• _What the exercise asks_: The listing that follows should be reproduced exactly, line for line.
[Start of section]
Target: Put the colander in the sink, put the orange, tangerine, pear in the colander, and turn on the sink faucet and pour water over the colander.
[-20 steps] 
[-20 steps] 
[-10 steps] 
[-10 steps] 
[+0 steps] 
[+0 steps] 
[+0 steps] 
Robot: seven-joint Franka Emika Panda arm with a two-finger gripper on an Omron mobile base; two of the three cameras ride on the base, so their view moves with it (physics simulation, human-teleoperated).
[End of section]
• _Response area_:
Target: Put the colander in the sink, put the orange, tangerine, pear in the colander, and turn on the sink faucet and pour water over the colander.
[-20 steps] 
[-20 steps] 
[-10 steps] 
[-10 steps] 
[+0 steps] 
[+0 steps] 
[+0 steps] 
Robot: seven-joint Franka Emika Panda arm with a two-finger gripper on an Omron mobile base; two of the three cameras ride on the base, so their view moves with it (physics simulation, human-teleoperated).

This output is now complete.